|ZFIN ID: ZDB-PUB-170214-13|
Neuregulin 1 is involved in enteric nervous system development in zebrafish
Pu, J., Tang, S., Tong, Q., Wang, G., Jia, H., Jia, Q., Li, K., Li, D., Yang, D., Yang, J., Li, H., Li, S., Mei, H.
|Source:||Journal of Pediatric Surgery 52(7): 1182-1187 (Journal)|
|Registered Authors:||Jia, Haibo|
|Keywords:||Development, Enteric nervous system, Neuregulin 1, Zebrafish|
|PubMed:||28190554 Full text @ J. Pediatr. Surg.|
Pu, J., Tang, S., Tong, Q., Wang, G., Jia, H., Jia, Q., Li, K., Li, D., Yang, D., Yang, J., Li, H., Li, S., Mei, H. (2017) Neuregulin 1 is involved in enteric nervous system development in zebrafish. Journal of Pediatric Surgery. 52(7):1182-1187.

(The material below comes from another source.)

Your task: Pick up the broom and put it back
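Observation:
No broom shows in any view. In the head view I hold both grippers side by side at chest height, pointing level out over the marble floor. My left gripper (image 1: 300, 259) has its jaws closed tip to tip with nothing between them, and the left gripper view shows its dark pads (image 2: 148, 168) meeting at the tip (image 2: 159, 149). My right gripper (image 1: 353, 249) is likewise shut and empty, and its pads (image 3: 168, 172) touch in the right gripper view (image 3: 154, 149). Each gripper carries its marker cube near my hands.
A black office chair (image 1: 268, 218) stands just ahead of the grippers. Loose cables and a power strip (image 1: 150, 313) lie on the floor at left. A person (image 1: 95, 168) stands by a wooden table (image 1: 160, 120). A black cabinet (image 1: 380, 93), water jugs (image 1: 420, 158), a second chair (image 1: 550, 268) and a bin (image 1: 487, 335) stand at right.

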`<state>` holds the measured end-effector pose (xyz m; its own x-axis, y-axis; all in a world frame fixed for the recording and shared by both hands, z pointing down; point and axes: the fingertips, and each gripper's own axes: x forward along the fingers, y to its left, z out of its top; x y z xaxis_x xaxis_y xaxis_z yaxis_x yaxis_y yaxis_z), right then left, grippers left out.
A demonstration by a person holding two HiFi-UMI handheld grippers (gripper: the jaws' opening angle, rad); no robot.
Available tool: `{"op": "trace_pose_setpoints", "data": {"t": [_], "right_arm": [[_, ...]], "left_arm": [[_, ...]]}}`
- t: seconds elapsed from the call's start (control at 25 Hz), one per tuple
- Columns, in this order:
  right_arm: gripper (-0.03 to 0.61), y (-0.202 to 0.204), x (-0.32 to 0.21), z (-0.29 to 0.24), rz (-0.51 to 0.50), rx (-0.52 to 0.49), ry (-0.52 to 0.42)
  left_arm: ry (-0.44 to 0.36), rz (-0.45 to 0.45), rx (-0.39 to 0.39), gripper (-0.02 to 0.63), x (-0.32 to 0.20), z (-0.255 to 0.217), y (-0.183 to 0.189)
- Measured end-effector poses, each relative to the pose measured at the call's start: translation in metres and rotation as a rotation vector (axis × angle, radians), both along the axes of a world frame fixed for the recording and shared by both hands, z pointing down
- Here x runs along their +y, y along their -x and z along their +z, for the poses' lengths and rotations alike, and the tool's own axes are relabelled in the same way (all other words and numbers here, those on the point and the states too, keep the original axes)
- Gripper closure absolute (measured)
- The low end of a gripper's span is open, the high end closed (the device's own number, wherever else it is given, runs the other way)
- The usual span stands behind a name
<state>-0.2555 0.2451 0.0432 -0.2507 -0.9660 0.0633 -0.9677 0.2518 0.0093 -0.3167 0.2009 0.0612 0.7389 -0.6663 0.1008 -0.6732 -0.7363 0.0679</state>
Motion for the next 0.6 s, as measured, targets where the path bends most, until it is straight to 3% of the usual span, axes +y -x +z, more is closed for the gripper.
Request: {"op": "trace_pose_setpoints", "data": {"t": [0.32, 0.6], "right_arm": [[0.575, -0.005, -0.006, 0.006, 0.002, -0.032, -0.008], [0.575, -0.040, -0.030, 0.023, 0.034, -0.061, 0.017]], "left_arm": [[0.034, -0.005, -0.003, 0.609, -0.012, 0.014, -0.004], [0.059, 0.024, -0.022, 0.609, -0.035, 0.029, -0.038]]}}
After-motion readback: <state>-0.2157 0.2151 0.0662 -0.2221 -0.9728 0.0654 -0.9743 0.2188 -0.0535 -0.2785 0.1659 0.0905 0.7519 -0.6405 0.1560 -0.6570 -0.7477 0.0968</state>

Background Hirschsprung's disease (HD, also known as congenital colon aganglionosis) is a congenital disorder characterized by the absence of intramural ganglion cells in the distal gastrointestinal tract, which results in tonic contraction of the aganglionic gut segment and functional intestinal obstruction. Recent studies have indicated neuregulin 1 (NRG1) as a new candidate gene involved in the development of the enteric nervous system (ENS) in humans.

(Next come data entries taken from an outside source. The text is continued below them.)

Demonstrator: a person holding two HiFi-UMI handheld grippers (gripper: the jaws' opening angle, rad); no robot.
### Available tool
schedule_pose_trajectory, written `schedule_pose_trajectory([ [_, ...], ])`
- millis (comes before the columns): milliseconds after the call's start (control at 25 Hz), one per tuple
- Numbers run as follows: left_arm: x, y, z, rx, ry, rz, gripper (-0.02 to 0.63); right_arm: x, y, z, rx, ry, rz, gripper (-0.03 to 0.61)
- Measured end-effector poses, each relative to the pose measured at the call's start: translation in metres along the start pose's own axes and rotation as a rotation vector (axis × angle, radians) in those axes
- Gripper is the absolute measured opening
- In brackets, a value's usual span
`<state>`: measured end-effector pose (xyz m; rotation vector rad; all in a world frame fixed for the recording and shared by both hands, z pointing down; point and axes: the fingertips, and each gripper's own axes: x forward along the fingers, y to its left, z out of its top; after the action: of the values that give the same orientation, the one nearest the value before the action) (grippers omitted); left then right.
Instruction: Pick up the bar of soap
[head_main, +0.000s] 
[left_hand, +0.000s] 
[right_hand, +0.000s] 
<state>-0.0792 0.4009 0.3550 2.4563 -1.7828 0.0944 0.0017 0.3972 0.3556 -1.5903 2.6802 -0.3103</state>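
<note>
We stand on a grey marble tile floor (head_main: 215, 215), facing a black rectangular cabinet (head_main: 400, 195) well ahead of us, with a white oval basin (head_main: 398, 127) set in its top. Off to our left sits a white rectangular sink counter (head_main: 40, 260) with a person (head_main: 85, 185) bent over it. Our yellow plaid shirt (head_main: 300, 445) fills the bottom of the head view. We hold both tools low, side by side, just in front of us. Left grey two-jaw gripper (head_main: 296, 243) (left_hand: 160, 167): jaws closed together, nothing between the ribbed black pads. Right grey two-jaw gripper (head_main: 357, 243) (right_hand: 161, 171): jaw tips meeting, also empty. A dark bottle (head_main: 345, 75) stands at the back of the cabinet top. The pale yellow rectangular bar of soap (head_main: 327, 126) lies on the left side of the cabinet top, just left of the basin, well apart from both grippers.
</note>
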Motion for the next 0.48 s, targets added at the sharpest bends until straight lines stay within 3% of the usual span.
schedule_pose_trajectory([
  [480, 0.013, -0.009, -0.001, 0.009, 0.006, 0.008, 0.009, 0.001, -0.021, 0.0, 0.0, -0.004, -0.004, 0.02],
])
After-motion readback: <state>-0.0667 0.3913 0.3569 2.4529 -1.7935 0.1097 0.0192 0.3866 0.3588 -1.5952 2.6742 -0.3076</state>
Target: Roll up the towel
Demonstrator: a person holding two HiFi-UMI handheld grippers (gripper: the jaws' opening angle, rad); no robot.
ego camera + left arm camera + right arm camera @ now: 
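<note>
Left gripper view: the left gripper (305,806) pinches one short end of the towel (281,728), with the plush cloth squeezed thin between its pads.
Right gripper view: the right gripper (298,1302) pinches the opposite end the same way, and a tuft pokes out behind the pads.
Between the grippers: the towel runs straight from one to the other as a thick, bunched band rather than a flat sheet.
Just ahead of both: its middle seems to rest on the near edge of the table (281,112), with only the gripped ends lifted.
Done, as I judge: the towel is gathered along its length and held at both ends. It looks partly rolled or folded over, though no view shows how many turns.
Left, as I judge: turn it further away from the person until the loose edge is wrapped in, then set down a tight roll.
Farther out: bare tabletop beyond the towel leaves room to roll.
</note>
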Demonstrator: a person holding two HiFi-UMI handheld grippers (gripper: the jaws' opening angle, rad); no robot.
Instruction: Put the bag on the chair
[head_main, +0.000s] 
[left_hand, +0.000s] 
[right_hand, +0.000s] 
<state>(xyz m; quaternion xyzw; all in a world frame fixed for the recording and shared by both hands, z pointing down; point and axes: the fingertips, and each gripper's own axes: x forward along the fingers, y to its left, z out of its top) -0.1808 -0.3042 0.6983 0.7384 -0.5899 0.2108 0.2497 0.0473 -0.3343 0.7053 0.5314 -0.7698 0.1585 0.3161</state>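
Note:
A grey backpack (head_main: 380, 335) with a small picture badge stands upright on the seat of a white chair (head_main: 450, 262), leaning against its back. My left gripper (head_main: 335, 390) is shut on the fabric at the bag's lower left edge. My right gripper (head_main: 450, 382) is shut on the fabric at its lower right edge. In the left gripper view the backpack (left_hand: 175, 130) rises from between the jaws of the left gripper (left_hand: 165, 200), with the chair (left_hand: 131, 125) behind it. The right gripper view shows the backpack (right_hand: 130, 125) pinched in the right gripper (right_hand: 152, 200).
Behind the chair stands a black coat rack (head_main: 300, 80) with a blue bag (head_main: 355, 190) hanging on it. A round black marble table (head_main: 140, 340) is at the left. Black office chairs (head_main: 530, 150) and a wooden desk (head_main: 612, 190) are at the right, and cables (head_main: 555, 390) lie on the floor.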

Methods In our study, we investigated the role of NRG1 in zebrafish ENS development by assessing NRG1 expression patterns during ENS development. Knockdown, overexpression and rescue zebrafish models of NRG1 were created to evaluate differences in phenotype, numbers of enteric neurons, ENS-related factors and nerve fiber arrangements.
Results NRG1 was expressed in zebrafish intestine at both the larval and adult stage. We also found that decreased expression of NRG1 resulted in reductions in enteric neuron number and decreased expression of ENS development markers. Moreover, NRG1-knockdown zebrafish exhibited a disordered arrangement of nerve fibers.
Conclusions Collectively, these results demonstrated that NRG1 expression might play a role in zebrafish ENS development. In addition, by modulating NRG1 expression, we created a model that may be useful for investigating the mechanism underlying HD pathogenesis.